▸ **Data segment**:
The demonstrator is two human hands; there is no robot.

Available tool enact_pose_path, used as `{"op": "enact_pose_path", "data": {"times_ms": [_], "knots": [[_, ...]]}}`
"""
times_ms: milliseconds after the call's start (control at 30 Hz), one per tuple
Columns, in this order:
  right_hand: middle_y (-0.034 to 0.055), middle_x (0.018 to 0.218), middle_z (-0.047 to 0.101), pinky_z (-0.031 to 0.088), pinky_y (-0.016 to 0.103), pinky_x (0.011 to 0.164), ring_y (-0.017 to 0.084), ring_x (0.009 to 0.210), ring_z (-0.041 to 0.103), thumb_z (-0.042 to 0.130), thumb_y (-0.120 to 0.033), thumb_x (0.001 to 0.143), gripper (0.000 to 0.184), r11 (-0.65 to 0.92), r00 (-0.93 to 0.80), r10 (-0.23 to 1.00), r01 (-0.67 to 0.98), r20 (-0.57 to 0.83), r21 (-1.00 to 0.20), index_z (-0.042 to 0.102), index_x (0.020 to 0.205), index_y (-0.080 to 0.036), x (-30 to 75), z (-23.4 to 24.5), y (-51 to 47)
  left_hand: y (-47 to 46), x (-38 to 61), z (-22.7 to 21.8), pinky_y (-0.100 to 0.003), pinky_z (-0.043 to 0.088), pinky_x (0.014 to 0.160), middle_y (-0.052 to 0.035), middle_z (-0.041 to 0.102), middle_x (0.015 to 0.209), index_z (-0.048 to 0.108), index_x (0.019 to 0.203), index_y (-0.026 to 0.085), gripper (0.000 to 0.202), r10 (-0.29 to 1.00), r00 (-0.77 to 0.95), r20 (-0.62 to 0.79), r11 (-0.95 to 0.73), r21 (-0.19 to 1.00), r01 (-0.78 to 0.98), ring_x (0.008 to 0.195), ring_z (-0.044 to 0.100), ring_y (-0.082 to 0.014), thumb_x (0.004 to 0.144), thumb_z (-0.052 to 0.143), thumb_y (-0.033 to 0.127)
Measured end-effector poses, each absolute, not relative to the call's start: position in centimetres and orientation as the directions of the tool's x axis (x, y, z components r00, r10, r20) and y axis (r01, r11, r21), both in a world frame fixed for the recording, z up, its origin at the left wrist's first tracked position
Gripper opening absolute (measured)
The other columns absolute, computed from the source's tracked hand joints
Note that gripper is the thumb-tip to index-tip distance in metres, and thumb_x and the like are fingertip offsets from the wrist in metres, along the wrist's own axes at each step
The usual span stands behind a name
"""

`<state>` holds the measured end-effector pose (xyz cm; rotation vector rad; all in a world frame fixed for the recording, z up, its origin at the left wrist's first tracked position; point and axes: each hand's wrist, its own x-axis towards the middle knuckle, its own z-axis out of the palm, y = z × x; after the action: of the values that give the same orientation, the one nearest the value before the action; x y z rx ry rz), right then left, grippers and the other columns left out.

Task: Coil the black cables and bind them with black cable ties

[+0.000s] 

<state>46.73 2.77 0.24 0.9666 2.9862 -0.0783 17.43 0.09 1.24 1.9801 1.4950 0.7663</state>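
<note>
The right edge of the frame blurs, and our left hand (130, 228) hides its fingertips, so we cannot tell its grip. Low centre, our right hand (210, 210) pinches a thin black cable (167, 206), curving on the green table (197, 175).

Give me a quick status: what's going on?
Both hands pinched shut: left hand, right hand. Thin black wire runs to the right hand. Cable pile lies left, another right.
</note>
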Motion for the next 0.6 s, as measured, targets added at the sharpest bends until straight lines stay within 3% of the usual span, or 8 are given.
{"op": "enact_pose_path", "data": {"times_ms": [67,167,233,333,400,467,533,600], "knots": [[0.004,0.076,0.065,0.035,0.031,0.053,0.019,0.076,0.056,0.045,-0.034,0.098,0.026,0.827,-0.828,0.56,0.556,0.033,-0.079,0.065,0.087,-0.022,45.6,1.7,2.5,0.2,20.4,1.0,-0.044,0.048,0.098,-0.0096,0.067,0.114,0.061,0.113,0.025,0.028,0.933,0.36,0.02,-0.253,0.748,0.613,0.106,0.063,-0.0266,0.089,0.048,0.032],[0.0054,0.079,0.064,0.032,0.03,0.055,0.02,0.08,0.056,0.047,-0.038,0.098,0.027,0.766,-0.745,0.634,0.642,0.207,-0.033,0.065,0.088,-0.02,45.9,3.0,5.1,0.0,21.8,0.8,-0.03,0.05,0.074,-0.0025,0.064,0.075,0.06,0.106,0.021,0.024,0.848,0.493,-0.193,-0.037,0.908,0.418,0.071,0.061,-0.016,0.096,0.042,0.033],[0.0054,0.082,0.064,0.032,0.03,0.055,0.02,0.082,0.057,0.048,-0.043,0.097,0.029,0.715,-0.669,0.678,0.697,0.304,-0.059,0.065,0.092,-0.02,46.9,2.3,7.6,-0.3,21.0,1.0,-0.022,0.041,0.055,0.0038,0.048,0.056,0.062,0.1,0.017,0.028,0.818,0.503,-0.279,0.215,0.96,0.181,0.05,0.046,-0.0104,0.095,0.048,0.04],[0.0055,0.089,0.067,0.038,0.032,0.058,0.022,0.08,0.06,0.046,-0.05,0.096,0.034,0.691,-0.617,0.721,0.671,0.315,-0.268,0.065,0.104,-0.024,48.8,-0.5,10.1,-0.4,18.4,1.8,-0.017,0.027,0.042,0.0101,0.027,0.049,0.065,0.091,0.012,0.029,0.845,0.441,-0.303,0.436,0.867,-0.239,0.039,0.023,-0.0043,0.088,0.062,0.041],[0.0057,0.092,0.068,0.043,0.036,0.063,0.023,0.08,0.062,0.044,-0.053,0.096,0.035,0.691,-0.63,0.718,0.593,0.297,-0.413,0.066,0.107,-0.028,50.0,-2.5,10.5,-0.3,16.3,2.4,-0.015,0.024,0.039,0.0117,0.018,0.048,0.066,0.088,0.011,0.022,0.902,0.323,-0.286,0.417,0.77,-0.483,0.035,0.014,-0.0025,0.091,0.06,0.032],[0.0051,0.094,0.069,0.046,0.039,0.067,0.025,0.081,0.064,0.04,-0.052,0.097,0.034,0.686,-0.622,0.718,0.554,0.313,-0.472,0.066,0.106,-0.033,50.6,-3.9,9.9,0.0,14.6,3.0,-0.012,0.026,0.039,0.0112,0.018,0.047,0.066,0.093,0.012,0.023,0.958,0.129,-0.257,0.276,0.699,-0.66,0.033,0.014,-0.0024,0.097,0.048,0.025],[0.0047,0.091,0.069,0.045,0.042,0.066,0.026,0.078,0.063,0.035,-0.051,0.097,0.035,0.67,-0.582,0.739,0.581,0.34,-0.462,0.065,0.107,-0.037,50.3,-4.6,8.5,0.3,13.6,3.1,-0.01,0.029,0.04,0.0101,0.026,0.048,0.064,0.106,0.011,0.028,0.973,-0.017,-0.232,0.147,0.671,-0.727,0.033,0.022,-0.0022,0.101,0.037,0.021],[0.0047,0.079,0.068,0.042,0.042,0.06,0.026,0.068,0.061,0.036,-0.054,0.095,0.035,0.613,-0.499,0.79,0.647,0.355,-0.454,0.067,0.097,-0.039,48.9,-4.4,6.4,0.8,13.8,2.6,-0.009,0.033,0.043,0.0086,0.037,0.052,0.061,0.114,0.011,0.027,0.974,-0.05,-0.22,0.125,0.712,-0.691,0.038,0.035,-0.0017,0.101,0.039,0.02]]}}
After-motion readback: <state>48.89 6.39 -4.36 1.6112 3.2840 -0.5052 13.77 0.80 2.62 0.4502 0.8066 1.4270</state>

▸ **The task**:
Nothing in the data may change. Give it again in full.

▸ **Answer to this problem**:
The demonstrator is two human hands; there is no robot.

Available tool enact_pose_path, used as `{"op": "enact_pose_path", "data": {"times_ms": [_], "knots": [[_, ...]]}}`
"""
times_ms: milliseconds after the call's start (control at 30 Hz), one per tuple
Columns, in this order:
  right_hand: middle_y (-0.034 to 0.055), middle_x (0.018 to 0.218), middle_z (-0.047 to 0.101), pinky_z (-0.031 to 0.088), pinky_y (-0.016 to 0.103), pinky_x (0.011 to 0.164), ring_y (-0.017 to 0.084), ring_x (0.009 to 0.210), ring_z (-0.041 to 0.103), thumb_z (-0.042 to 0.130), thumb_y (-0.120 to 0.033), thumb_x (0.001 to 0.143), gripper (0.000 to 0.184), r11 (-0.65 to 0.92), r00 (-0.93 to 0.80), r10 (-0.23 to 1.00), r01 (-0.67 to 0.98), r20 (-0.57 to 0.83), r21 (-1.00 to 0.20), index_z (-0.042 to 0.102), index_x (0.020 to 0.205), index_y (-0.080 to 0.036), x (-30 to 75), z (-23.4 to 24.5), y (-51 to 47)
  left_hand: y (-47 to 46), x (-38 to 61), z (-22.7 to 21.8), pinky_y (-0.100 to 0.003), pinky_z (-0.043 to 0.088), pinky_x (0.014 to 0.160), middle_y (-0.052 to 0.035), middle_z (-0.041 to 0.102), middle_x (0.015 to 0.209), index_z (-0.048 to 0.108), index_x (0.019 to 0.203), index_y (-0.026 to 0.085), gripper (0.000 to 0.202), r10 (-0.29 to 1.00), r00 (-0.77 to 0.95), r20 (-0.62 to 0.79), r11 (-0.95 to 0.73), r21 (-0.19 to 1.00), r01 (-0.78 to 0.98), ring_x (0.008 to 0.195), ring_z (-0.044 to 0.100), ring_y (-0.082 to 0.014), thumb_x (0.004 to 0.144), thumb_z (-0.052 to 0.143), thumb_y (-0.033 to 0.127)
Measured end-effector poses, each absolute, not relative to the call's start: position in centimetres and orientation as the directions of the tool's x axis (x, y, z components r00, r10, r20) and y axis (r01, r11, r21), both in a world frame fixed for the recording, z up, its origin at the left wrist's first tracked position
Gripper opening absolute (measured)
The other columns absolute, computed from the source's tracked hand joints
Note that gripper is the thumb-tip to index-tip distance in metres, and thumb_x and the like are fingertip offsets from the wrist in metres, along the wrist's own axes at each step
The usual span stands behind a name
"""

`<state>` holds the measured end-effector pose (xyz cm; rotation vector rad; all in a world frame fixed for the recording, z up, its origin at the left wrist's first tracked position; point and axes: each hand's wrist, its own x-axis towards the middle knuckle, its own z-axis out of the palm, y = z × x; after the action: of the values that give the same orientation, the one nearest the value before the action; x y z rx ry rz), right then left, grippers and the other columns left out.

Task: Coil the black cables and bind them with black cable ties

[+0.000s] 

<state>46.73 2.77 0.24 0.9666 2.9862 -0.0783 17.43 0.09 1.24 1.9801 1.4950 0.7663</state>
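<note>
The right edge of the frame blurs, and our left hand (130, 228) hides its fingertips, so we cannot tell its grip. Low centre, our right hand (210, 210) pinches a thin black cable (167, 206), curving on the green table (197, 175).

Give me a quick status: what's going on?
Both hands pinched shut: left hand, right hand. Thin black wire runs to the right hand. Cable pile lies left, another right.
</note>
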Motion for the next 0.6 s, as measured, targets added at the sharpest bends until straight lines stay within 3% of the usual span, or 8 are given.
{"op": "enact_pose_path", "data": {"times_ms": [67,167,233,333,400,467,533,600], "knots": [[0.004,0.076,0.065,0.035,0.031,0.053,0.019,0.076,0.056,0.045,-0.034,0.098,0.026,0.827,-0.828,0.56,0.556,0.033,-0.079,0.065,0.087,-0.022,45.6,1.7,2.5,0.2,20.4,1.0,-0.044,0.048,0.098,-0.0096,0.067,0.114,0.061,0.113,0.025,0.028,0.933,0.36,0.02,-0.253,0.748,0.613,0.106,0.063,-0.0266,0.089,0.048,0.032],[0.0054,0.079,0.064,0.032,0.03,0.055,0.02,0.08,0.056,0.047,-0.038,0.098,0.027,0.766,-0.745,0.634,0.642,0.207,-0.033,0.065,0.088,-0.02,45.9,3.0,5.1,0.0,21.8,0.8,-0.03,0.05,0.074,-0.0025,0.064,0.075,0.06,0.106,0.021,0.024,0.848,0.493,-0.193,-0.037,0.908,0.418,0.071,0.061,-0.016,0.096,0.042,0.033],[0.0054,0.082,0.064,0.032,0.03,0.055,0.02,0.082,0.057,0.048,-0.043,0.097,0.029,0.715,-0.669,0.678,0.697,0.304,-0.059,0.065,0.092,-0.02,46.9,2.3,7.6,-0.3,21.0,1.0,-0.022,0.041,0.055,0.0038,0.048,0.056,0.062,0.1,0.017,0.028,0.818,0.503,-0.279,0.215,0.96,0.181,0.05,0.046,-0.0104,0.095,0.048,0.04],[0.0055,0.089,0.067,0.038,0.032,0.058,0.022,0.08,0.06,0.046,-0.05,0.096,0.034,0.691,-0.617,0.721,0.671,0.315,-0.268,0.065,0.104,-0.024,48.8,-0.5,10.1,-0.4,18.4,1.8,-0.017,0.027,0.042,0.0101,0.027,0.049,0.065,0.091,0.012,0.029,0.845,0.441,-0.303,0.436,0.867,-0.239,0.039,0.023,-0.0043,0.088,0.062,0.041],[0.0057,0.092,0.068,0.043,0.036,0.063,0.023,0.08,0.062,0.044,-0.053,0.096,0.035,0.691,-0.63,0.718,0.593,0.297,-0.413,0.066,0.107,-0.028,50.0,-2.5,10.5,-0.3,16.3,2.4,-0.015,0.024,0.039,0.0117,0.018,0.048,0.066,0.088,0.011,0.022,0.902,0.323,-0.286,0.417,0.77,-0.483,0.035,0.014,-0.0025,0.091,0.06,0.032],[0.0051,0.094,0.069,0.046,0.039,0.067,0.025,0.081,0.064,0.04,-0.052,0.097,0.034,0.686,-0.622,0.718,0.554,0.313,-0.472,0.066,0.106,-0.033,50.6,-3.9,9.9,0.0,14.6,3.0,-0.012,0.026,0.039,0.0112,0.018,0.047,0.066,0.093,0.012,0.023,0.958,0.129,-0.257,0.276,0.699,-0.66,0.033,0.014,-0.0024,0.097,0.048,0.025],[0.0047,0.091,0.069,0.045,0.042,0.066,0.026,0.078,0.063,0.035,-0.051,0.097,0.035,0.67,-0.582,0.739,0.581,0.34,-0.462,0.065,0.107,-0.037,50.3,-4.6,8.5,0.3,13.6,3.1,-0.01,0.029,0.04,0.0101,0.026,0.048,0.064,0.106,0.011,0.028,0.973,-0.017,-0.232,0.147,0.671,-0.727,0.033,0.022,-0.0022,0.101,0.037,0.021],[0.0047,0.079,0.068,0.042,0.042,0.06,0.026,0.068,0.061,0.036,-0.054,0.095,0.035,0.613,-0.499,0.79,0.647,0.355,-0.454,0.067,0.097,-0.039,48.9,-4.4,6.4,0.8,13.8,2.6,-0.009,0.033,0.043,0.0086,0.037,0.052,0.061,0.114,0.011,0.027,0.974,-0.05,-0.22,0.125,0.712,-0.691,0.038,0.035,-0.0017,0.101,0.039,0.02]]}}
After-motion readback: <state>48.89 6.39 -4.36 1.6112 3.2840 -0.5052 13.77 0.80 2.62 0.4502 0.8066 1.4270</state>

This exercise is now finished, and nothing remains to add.